WORK TO BE COMPLETED: Reproduce every line of the material below exactly. No pictures belong in the copy.

DATA EXTRACT:
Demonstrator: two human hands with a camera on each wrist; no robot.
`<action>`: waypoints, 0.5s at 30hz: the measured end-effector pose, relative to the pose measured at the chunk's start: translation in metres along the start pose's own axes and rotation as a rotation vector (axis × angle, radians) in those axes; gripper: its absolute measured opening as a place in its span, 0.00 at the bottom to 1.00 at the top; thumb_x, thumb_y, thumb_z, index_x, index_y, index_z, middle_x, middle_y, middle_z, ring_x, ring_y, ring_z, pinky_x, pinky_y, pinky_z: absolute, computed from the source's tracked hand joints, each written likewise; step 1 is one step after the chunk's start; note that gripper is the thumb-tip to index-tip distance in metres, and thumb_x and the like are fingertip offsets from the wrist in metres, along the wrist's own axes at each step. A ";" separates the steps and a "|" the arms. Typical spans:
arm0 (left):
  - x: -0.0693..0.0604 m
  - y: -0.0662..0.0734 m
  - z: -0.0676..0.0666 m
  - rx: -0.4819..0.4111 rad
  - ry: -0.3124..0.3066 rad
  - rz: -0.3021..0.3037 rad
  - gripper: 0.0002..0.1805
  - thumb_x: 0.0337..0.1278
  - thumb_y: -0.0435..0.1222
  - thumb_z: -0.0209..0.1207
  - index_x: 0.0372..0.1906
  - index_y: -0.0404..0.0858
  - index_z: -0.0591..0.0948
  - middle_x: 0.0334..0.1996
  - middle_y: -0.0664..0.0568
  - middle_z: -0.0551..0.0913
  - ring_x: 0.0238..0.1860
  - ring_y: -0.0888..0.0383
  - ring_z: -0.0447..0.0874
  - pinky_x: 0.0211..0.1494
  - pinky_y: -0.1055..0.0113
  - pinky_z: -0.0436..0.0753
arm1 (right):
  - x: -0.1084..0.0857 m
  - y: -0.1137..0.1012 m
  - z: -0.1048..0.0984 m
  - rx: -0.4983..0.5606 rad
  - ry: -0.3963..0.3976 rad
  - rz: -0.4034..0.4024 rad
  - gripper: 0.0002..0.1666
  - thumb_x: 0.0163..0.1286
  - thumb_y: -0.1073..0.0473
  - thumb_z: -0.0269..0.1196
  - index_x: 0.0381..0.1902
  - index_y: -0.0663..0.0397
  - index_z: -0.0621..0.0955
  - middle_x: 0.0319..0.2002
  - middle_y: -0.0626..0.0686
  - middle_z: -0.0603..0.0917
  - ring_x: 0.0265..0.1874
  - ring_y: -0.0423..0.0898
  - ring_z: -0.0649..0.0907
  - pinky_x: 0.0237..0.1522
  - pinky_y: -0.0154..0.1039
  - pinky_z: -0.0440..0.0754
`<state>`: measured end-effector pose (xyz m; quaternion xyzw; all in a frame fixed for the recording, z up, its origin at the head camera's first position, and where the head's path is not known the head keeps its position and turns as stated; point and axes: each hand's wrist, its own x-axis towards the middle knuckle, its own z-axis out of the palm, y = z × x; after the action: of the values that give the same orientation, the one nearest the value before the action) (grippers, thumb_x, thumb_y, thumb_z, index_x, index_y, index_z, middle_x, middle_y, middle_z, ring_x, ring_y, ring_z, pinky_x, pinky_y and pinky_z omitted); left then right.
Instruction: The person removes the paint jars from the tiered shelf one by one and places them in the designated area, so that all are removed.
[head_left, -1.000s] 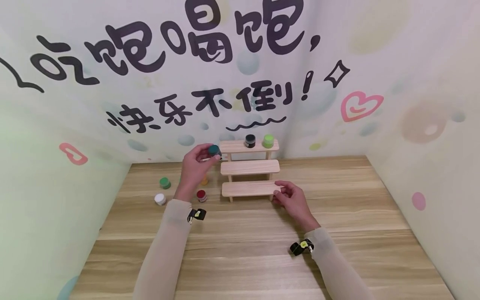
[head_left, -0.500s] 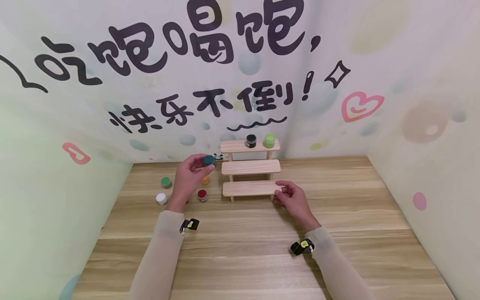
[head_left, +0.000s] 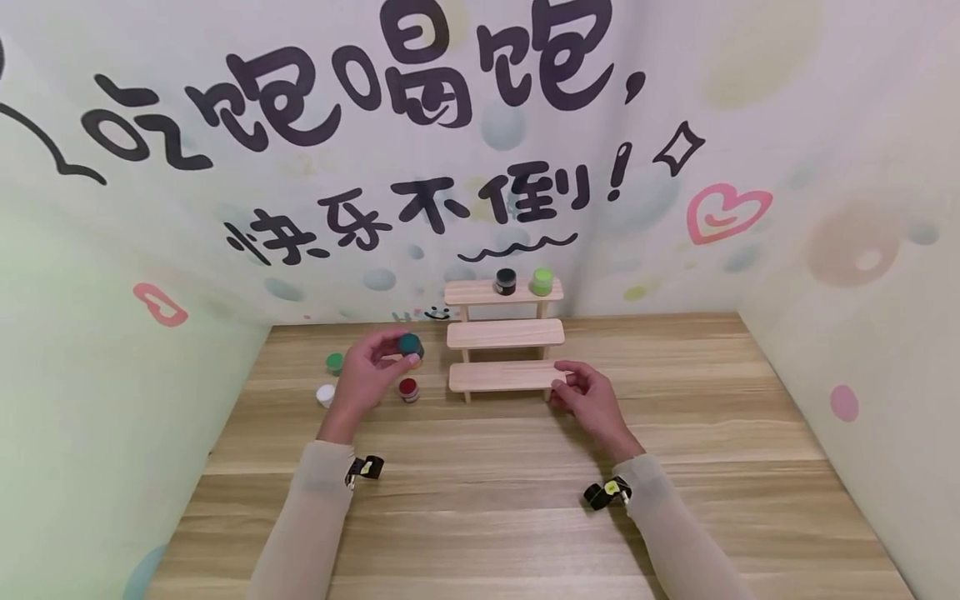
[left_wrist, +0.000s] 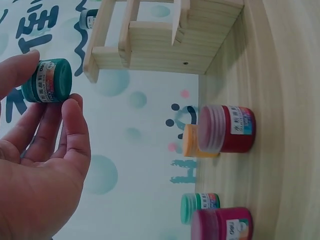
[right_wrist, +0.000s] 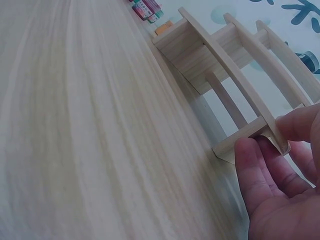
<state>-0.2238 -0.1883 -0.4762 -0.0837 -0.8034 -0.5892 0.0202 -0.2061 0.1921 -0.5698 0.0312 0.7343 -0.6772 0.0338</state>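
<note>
My left hand (head_left: 369,373) pinches a dark teal paint jar (head_left: 410,346) between thumb and fingers, above the tabletop and left of a three-step wooden rack (head_left: 506,377). The left wrist view shows that jar (left_wrist: 47,81) tipped on its side relative to the camera, its label facing out. With thumb and fingertips my right hand (head_left: 592,404) grips the right end of the rack's lowest shelf (right_wrist: 235,80). On the top shelf stand a black jar (head_left: 506,282) and a light green jar (head_left: 542,282). The two lower shelves hold no jars.
Under and around my left hand stand a red jar (head_left: 408,390), a white jar (head_left: 326,395) and a green jar (head_left: 334,363). The left wrist view also shows an orange jar (left_wrist: 190,141) and a magenta jar (left_wrist: 220,224). A printed wall (head_left: 420,250) rises behind the rack.
My left hand has moved down and left with the teal jar, away from the top shelf's left end. The right hand keeps its grip on the lowest shelf.
</note>
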 end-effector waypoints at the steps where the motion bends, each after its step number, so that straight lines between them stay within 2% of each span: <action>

ANSWER TO THE EXERCISE:
Demonstrator: two human hands with a camera on each wrist; no robot.
`<action>`: waypoints, 0.5s at 30hz: the measured end-effector pose, relative to the pose measured at the chunk's start: translation in metres along the start pose's own axes and rotation as a rotation vector (axis × angle, radians) in those axes; gripper: its absolute measured opening as a place in its span, 0.00 at the bottom to 1.00 at the top; thumb_x, thumb_y, thumb_z, index_x, index_y, index_z, middle_x, middle_y, middle_z, ring_x, ring_y, ring_z, pinky_x, pinky_y, pinky_z: absolute, computed from the source's tracked hand joints, each written likewise; step 1 is one step after the chunk's start; note that gripper is the thumb-tip to index-tip distance in metres, and thumb_x and the like are fingertip offsets from the wrist in metres, along the wrist's own axes at each step. A ";" separates the steps and a "|" the arms. Typical spans:
arm0 (left):
  - x: -0.0693..0.0604 m
  - y: -0.0662..0.0734 m
  - z: -0.0676..0.0666 m
  - rx: -0.4819..0.4111 rad
  - ry: -0.3124..0.3066 rad
  - rz: -0.3021..0.3037 rad
  - gripper: 0.0002..0.1805
  - thumb_x: 0.0337..0.1278
  - thumb_y: -0.0435..0.1222
  - thumb_z: -0.0209..0.1207
  - index_x: 0.0372..0.1906
  - index_y: -0.0404..0.0858
  - index_z: -0.0591..0.0948
  - middle_x: 0.0334..0.1996
  - middle_y: -0.0664..0.0568
  - middle_z: -0.0551..0.0913
  - ring_x: 0.0238..0.1860
  - ring_y: -0.0888..0.0383
  - ring_z: -0.0447..0.0874
  - pinky_x: 0.0211..0.1494
  - pinky_y: -0.1055..0.0113
  - pinky_z: -0.0436..0.0753
arm1 (right):
  - x: -0.1084..0.0857 m
  - y: -0.1137..0.1012 m
  - z: -0.1048..0.0984 m
  - rx: -0.4983..0.5606 rad
  - ry: -0.3963..0.3976 rad
  - rz: -0.4034..0.4024 rad
  - gripper: 0.0002..0.1666
  - thumb_x: 0.0163..0.1286
  - thumb_y: -0.1073..0.0473
  - thumb_z: -0.0269..0.1196
  - index_x: 0.0381..0.1902
  - index_y: -0.0663..0.0397
  - index_z: -0.0621..0.0955
  - middle_x: 0.0319..0.2002
  - middle_y: -0.0626..0.0686
  - middle_z: -0.0603..0.0917
  - ring_x: 0.0265..0.1874
  - ring_y: -0.0423..0.0898
  - ring_z: -0.0649..0.0907
  - pinky_x: 0.0237..0.1522
  - pinky_y: -0.0154..0.1039
  - pinky_z: -0.0440..0.0754
`<state>`: measured end-effector pose (xyz m; quaternion xyzw; all in a frame fixed for the recording, z up, its origin at the head camera's first position, and where the head's path is not known the head keeps its position and turns as stated; point and axes: each hand's wrist, its own x-axis towards the middle knuckle, its own z-axis out of the palm, y = z × x; after the action: of the values that give the same orientation, the one nearest the value before the action) (grippers, thumb_x, thumb_y, thumb_z, index_x, index_y, index_z, middle_x, middle_y, middle_z, ring_x, ring_y, ring_z, pinky_x, pinky_y and pinky_z omitted); left then right.
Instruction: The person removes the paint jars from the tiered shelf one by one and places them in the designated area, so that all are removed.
[head_left, -1.000s] 
[head_left, -0.500s] 
[head_left, +0.000s] 
[left_wrist, +0.000s] 
[right_wrist, +0.000s] 
<state>-0.2238 -0.1883 -0.4762 -0.0837 -0.8034 -0.5892 0.0202 -0.2061 0.1921 -0.5698 0.0312 0.7343 -0.6772 0.0338</state>
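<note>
My left hand (head_left: 369,373) pinches a dark teal paint jar (head_left: 410,346) between thumb and fingers, above the tabletop and left of a three-step wooden rack (head_left: 506,377). The left wrist view shows that jar (left_wrist: 47,81) tipped on its side relative to the camera, its label facing out. With thumb and fingertips my right hand (head_left: 592,404) grips the right end of the rack's lowest shelf (right_wrist: 235,80). On the top shelf stand a black jar (head_left: 506,282) and a light green jar (head_left: 542,282). The two lower shelves hold no jars.
Under and around my left hand stand a red jar (head_left: 408,390), a white jar (head_left: 326,395) and a green jar (head_left: 334,363). The left wrist view also shows an orange jar (left_wrist: 190,141) and a magenta jar (left_wrist: 220,224). A printed wall (head_left: 420,250) rises behind the rack.
My left hand has moved down and left with the teal jar, away from the top shelf's left end. The right hand keeps its grip on the lowest shelf.
</note>
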 end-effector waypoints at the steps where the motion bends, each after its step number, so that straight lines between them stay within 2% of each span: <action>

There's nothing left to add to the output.